Ranking Universities in Medan Using WoE and IV in Weighting of MAUT
DOI:
10.33395/sinkron.v8i2.12532Keywords:
Decision support system, information value, multi attribute utility theory, ranking university, weight of evidenceAbstract
Throughout Indonesia, including Medan, the popularity of a university can be specified by the ranking of a university. There are five assessment components which important for ranking universities under the Ministry of Education, Culture, Research, Technology and Higher Education, such as the Quality of Human Resources, Institutional Quality, Quality of Student Activities, Quality of Research and Community Service, and Quality of Innovation. Multi Attribute Utility Theory (MAUT) is one of the decision support system (DSS) methods that can be used to calculate campus rankings. However, the researcher were determining the weight of MAUT method based on their preferences and it was subjective. Weight of Evidence (WoE) can be used to assign a numerical score to each category of independent variables that describes the strength of its relationship to the target variable. In selecting the independent variable that is most informative and relevant in predicting the target variable, Information Value (IV) can be used.
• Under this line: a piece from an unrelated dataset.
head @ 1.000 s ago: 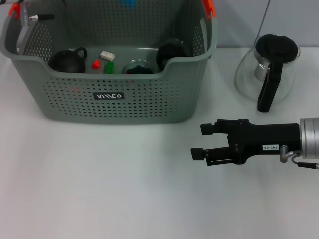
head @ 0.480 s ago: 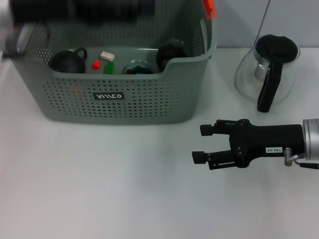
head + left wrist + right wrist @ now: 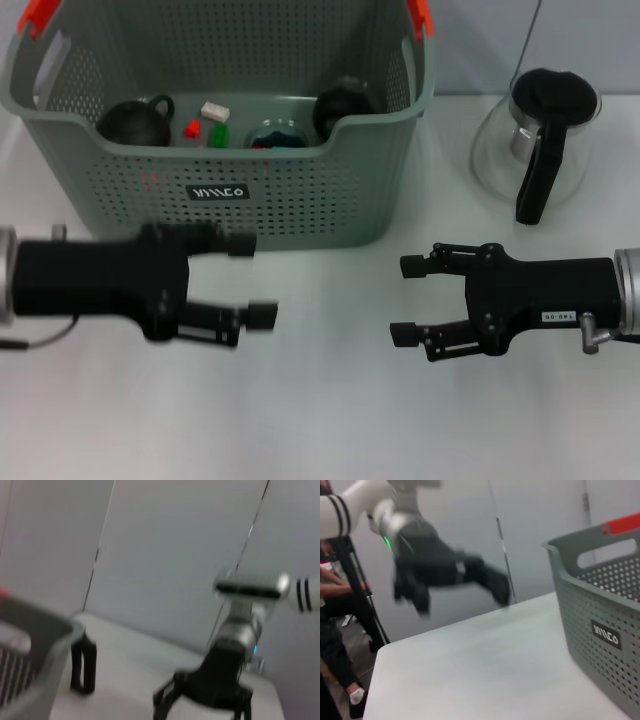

Based on the results, college B is the most popular university out of ten universities in Medan, with the highest evaluation value 0.796296296 using MAUT method and 0.923794719 using MAUT method with WoE & IV. The last position is J college with the lowest evaluation value 0.1666666667 for MAUT method and 0.02540176 for MAUT method with WoE & IV. The weighting of MAUT method with WoE and IV produces more optimal evaluation value than the the original MAUT method.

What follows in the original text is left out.